Independent Arts Foundation Award for Innovation 

  • Chris More, video and set designer, The Girl Who Cried Wolf (Windmill Theatre)
  • Jason Sweeney, sound designer, Three Sisters, The Eisteddfod
  • Adam Synott, animation and sound, Side To One (Craig Bary and Lisa Griffiths)

Visual Arts Award: Amy Joy Watson

Individual Award – Amateur Theatre 

  • Megan Dansie, director, The Pillowman (University of Adelaide Theatre Guild)
  • David Roach, actor, Red (Independent Theatre)
  • Russell Starke OAM, actor, Breaker Morant (Therry Dramatic Society)

Group Award – Amateur Theatre 

  • Therry Dramatic Society, Breaker Morant 
  • University of Adelaide Theatre Guild, A View from the Bridge 
  • University of Adelaide Theatre Guild, The Pillowman 

Lifetime Achievement Award: Barbara West

Some  quick questions: why are two amateur actors nominated in the “professional” categories?  What exactly was innovative about More’s video/set and Sweeney’s sound?  (I didn’t see Synott’s work.)  Are there not enough visual artists in Adelaide to make a nomination list?  Why is the State Opera credited with Moby Dick, but not co-creators the Dallas Opera, the San Francisco Opera, San Diego Opera and Calgary Opera?  Why is Windmill credited with The Girl Who Cried Wolf, but not original production company, the Arena Theatre Company? 

Three Days, Five New Local Plays

Last week ended up being quite the week for new local playwrighting!

Wednesday I made my way down to the Bakehouse to see Molly’s Shoes, which I did not enjoy, and you can read my review of here at Australian Stage Online.  I would also like to draw your attention to the commenting form there, rather than here, if you have things to say.

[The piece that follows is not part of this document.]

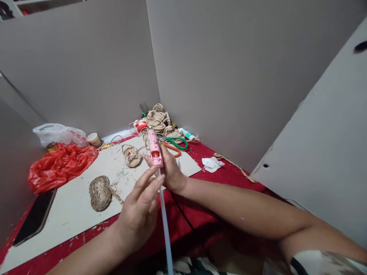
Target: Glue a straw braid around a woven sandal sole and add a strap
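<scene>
One red cloth [212, 198] lies under one pale board [74, 206]. Two plastic bags, a red bag [61, 166] and a white bag [61, 133], sit at the left; their contents cannot be told. One phone [36, 217] rests at the board's left edge. The right hand [172, 172] is closed round one pink glue gun [155, 149], above the board; the left hand [139, 210], half open, has its fingertips at one translucent glue stick [164, 221] in its rear. Two separate woven pieces, one brown [100, 193], one paler [131, 156], lie left of the gun, and one paper cup [94, 140] stands behind.
</scene>
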The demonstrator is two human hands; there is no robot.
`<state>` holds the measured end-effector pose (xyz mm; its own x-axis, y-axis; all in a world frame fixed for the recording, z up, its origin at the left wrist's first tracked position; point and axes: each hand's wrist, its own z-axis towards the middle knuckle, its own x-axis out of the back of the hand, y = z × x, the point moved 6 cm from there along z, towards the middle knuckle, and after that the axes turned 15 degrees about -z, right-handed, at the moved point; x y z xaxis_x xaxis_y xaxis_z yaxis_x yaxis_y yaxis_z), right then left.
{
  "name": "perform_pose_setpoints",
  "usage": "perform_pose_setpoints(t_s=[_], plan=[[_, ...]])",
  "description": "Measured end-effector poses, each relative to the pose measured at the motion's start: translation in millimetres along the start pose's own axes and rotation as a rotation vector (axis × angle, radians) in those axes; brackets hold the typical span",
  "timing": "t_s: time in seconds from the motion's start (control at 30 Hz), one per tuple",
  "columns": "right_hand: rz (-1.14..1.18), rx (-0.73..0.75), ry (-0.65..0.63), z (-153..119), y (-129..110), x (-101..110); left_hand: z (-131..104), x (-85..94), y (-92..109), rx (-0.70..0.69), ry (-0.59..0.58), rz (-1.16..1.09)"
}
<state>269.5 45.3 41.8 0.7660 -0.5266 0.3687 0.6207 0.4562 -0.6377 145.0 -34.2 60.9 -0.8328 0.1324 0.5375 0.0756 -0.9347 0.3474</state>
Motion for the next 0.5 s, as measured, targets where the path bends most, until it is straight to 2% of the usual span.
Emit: perform_pose_setpoints(t_s=[0.07,0.13,0.2,0.27,0.33,0.5], plan=[[-0.034,0.032,0.046,1.0,-1.8,4.1,-1.3,9.8,-6.2,0.279,0.182,-0.216],[-0.078,0.051,0.094,0.6,-1.7,5.9,-5.1,8.5,-14.8,0.608,0.282,-0.479],[-0.129,0.061,0.124,-0.6,-1.1,6.0,-9.1,-3.5,-18.3,0.895,0.270,-0.722],[-0.160,0.082,0.136,-2.0,-1.5,5.5,-12.7,-16.0,-17.5,1.082,0.232,-0.904],[-0.164,0.102,0.135,-3.1,-2.1,5.6,-15.7,-23.4,-16.7,1.169,0.232,-1.004],[-0.157,0.146,0.152,-3.1,-4.4,9.0,-18.3,-26.1,-16.3,1.176,0.265,-1.061]])
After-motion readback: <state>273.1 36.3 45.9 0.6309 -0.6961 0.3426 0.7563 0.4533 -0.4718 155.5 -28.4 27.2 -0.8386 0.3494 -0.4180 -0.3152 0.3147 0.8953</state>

Thursday I went across town to the Director’s Hotel to see Duende Presents: PLAY OFF!, where three local short shows battled it out for further development and a spot in the 2012 Fringe.  It was a great event, they packed out the upstairs space in the hotel, and everyone had a fun time just celebrating theatre.  My affections were drawn between The Fortitude of Samuel Clemens by Caitlyn Tyler, directed by Dee Easton, for its humour and “fringyness”; and Helen Back by Elena Carapetis, directed by Nescha Jelk, for its power and particularly the performance of Jacqui Phillips.  After three nights of audience and industry votes, the pick of the event was The Fortitude of Samuel Clemens, so look out for that work (or perhaps another work from the team?) at next year’s fringe.

Friday I hung out in a rehearsal room of the Adelaide Festival Centre, where I was invited to a moved reading of Little Borders by Phillip Kavanagh, directed by Corey McMahon, which was a fantastically powerful piece in which Elena Carapetis (demonstrating way too much talent for just one week) blew me away.  I owe the playwright an email of thoughts, but that’s it in a nut shell!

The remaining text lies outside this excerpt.